------ Data segment

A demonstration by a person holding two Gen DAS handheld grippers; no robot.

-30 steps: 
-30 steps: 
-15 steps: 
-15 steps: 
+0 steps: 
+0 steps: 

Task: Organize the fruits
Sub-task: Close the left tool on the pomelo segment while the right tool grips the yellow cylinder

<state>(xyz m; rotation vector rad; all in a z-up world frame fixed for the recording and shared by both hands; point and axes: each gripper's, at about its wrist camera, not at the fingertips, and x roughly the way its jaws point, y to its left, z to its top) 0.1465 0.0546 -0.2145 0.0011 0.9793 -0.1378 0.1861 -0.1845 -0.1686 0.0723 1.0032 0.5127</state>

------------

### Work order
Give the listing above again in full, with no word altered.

### Answer box
A demonstration by a person holding two Gen DAS handheld grippers; no robot.

-30 steps: 
-30 steps: 
-15 steps: 
-15 steps: 
+0 steps: 
+0 steps: 

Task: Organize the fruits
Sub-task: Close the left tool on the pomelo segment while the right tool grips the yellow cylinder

<state>(xyz m; rotation vector rad; all in a z-up world frame fixed for the recording and shared by both hands; point and axes: each gripper's, at about its wrist camera, not at the fingertips, and x roughly the way its jaws point, y to its left, z to its top) 0.1465 0.0546 -0.2145 0.0011 0.9793 -0.1378 0.1861 -0.1845 -0.1686 0.0723 1.0032 0.5127</state>

What appears above is the full answer.